When a clearly recorded word plays on continuous loop, listeners begin hearing it change, morphing into other words, nonsense syllables, or entirely different phrases. Warren's 1961 study found ~30 changes involving ~6 different word forms when a word repeats 360 times over 3 minutes. This isn't auditory fatigue; it's the semantic network actively generating alternative interpretations. The brain can't maintain a stable interpretation of repeated input.
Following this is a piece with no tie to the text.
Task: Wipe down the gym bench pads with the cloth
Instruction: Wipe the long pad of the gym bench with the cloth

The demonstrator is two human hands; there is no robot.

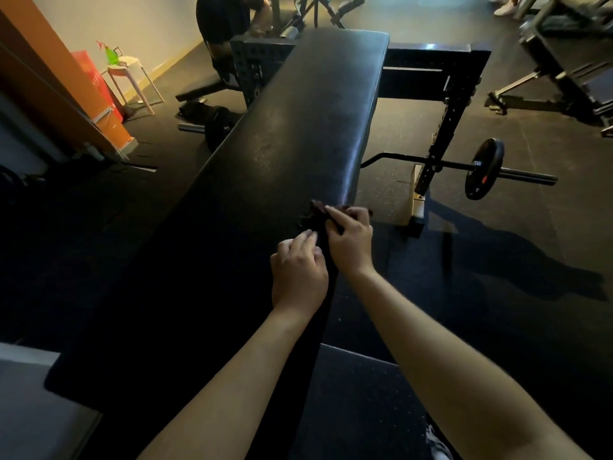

This is the Pontypool mechanism made real.

Key concepts

Try it yourself

If someone played the word "STRESS" on a continuous loop for three minutes, you would hear it transform, perhaps into "REST," then "DRESS," then something you could not spell. About thirty transformations. Six different forms. You are not choosing these transformations. Your semantic network is producing them autonomously.

Interactive exercise

Select a word and press play. It will loop continuously. Each time you hear it transform into a different word or sound, tap the button. Pay attention to when the first shift happens.

STRESS

Original paper: looped clear speech undergoes spontaneous perceptual transformations. ~30 changes involving ~6 forms per 3-minute loop in young adults.

The brain's inability to maintain a stable interpretation of repeated input is a fundamental architectural limitation, not a bug that can be patched. Any system designed to maintain semantic stability under adversarial repetition conditions needs to account for the fact that the underlying neural architecture *actively destabilizes itself*. This is where the Pontypool scenario intersects with real neuroscience.

Directly relevant to repetition protocol experiments. Warren's methodology can be replicated in the app.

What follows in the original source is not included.